# REQUIREMENT
From the line with "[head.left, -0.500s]" to the line with "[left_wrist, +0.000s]", output every line below exactly, both ends included. Skip the pictures.
-------
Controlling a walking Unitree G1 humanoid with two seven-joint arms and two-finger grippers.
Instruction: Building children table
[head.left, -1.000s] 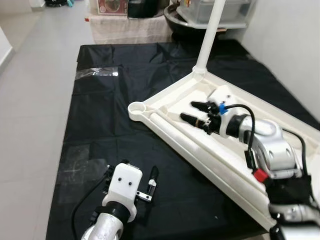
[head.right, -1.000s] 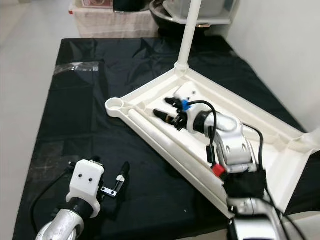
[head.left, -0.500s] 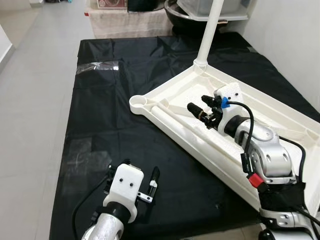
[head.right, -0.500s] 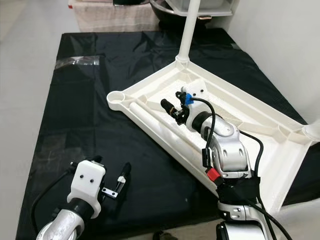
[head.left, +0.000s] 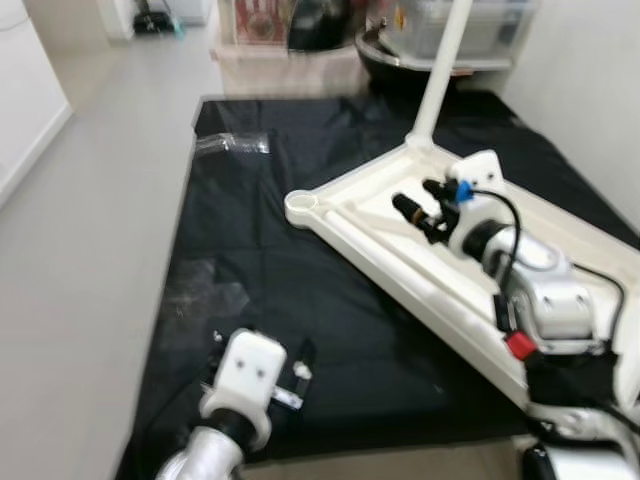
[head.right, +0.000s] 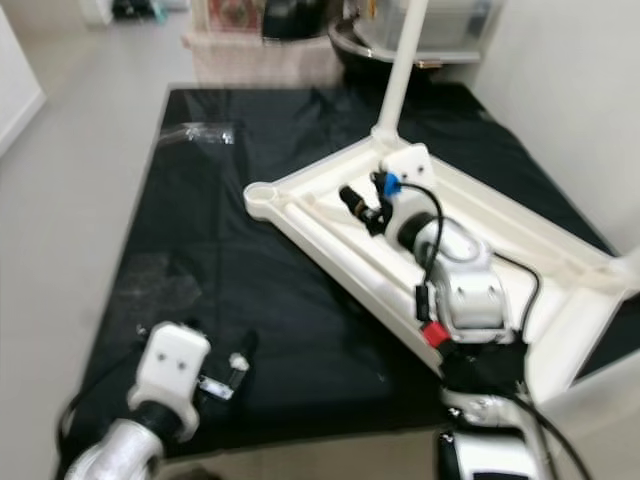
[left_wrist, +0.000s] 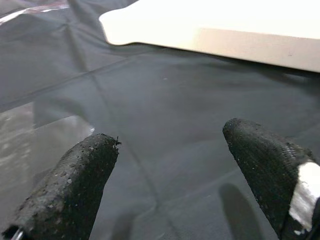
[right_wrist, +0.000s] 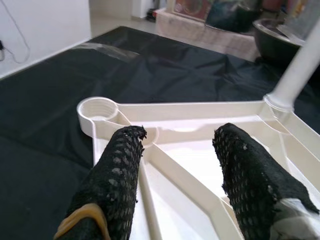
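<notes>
Since prev. frames the head camera has shifted, so the whole scene sits differently in view and is blurred. The right hand (head.left: 425, 203) has changed its heading slightly but remains over the upturned tabletop's inner ribs. It is part open, fingers (right_wrist: 114, 175) apart w/ nothing between them, pointing toward the empty corner socket (right_wrist: 96, 108).

Judgement: it is lined up there because that socket awaits a leg.

The white tabletop (head.left: 380, 255) lies underside-up on the black sheet (head.left: 270, 260) covering the floor, so sockets face upward for fitting. One leg (head.left: 442, 70) stands upright in the far corner socket.

The left hand (head.right: 215, 375) is low near the sheet's near edge, well apart from the tabletop, fingers (left_wrist: 80, 185) spread wide, holding nothing. It appears idle.

Behind the sheet, stored boxes and a dark bowl (head.left: 400, 62).
</notes>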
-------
# TASK ANSWER
[head.left, -0.500s] 
[head.right, -0.500s] 
[head.left, +0.000s] 
[head.right, +0.000s] 
[left_wrist, +0.000s] 

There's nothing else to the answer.